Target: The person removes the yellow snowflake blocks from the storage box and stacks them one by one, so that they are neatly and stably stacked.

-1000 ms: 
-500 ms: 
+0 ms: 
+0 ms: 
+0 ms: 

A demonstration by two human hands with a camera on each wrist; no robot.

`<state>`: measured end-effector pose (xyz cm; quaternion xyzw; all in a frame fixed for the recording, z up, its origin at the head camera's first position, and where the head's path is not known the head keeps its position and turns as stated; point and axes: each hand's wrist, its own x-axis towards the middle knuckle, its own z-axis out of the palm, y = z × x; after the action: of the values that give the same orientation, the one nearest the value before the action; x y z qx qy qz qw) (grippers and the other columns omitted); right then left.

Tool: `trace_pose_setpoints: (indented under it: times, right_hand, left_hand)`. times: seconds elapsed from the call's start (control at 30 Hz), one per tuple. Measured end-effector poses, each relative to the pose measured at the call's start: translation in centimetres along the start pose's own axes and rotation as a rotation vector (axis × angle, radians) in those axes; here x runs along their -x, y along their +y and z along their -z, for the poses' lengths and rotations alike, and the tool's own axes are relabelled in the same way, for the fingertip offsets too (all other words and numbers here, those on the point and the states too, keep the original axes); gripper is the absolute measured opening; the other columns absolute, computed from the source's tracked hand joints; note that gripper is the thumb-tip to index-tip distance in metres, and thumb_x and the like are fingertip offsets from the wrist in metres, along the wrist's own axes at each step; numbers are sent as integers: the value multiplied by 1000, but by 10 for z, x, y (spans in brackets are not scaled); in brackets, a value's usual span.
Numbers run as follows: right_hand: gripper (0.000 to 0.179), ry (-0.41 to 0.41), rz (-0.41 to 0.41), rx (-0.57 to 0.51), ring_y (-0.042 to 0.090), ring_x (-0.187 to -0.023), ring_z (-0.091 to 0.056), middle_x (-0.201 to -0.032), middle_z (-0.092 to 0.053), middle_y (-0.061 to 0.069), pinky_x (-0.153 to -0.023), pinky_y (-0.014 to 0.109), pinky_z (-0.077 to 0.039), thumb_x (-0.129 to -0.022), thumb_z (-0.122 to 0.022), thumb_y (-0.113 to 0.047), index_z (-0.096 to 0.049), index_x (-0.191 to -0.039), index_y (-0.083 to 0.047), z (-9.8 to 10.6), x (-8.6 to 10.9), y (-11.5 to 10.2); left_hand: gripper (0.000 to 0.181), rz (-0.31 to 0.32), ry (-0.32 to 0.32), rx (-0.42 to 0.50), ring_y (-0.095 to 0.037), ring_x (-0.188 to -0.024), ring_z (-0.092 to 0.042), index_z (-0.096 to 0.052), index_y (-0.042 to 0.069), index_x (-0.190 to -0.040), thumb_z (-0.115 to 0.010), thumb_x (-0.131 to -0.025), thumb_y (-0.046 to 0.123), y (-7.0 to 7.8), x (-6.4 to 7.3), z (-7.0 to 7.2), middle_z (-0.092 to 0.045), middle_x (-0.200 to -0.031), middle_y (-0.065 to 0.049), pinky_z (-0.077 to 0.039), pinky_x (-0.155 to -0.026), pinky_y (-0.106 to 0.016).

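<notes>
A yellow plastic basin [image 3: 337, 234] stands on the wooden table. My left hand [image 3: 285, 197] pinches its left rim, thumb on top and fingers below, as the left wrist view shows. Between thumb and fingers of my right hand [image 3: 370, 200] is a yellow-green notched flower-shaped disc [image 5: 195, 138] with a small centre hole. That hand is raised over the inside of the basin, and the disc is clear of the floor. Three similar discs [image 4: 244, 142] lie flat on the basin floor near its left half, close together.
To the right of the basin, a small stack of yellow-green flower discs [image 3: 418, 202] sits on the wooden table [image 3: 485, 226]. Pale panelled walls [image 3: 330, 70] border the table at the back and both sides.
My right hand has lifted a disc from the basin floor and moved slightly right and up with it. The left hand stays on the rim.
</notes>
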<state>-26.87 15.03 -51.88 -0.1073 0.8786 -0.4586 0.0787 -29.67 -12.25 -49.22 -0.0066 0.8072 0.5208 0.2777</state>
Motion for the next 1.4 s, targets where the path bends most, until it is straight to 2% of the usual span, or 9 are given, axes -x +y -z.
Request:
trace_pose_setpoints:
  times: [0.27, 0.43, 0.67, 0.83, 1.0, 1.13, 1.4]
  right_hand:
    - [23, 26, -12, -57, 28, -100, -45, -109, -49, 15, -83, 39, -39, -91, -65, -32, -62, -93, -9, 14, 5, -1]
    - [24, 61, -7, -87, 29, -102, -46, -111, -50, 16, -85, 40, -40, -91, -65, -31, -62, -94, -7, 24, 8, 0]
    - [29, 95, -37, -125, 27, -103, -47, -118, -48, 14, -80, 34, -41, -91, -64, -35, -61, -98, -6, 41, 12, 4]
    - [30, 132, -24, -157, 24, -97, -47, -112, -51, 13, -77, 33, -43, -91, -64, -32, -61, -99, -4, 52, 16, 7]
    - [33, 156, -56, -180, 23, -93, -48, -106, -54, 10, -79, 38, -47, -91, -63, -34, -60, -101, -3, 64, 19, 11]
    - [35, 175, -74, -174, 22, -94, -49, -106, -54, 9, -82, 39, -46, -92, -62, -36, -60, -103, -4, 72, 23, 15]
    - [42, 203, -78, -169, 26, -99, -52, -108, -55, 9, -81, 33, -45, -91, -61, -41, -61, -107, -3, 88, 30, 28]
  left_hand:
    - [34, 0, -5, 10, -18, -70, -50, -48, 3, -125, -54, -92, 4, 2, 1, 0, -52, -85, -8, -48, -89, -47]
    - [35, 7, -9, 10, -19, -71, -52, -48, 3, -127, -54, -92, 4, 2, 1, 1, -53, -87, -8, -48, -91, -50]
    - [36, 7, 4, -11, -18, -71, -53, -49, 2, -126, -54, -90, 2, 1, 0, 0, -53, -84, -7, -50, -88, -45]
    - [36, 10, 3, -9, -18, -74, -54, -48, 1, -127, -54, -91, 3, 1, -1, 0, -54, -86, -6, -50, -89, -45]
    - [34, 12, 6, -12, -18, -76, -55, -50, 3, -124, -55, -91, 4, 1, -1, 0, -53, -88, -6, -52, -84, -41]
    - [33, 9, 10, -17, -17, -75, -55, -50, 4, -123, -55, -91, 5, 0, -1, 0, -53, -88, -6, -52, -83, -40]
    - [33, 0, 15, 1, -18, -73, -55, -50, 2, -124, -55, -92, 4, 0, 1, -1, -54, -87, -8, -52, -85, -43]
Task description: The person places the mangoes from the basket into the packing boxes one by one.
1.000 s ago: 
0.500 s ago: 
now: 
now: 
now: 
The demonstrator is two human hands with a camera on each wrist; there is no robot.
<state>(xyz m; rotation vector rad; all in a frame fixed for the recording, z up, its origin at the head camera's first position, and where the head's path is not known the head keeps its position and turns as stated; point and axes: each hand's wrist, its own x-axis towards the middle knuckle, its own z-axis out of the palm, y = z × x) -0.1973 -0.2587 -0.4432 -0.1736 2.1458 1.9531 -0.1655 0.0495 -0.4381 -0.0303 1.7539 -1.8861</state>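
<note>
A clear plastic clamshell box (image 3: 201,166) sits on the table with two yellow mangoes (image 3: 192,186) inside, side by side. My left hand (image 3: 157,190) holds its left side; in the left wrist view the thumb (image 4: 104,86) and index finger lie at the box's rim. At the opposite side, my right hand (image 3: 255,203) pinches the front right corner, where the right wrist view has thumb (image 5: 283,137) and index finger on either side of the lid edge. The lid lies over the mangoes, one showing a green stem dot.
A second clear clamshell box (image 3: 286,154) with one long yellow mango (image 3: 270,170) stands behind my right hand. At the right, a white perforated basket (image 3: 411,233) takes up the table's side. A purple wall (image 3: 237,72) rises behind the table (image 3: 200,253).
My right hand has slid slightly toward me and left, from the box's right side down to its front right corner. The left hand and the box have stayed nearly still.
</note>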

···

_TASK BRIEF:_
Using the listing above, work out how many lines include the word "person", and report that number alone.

_SOLUTION TO THIS PROBLEM:_
2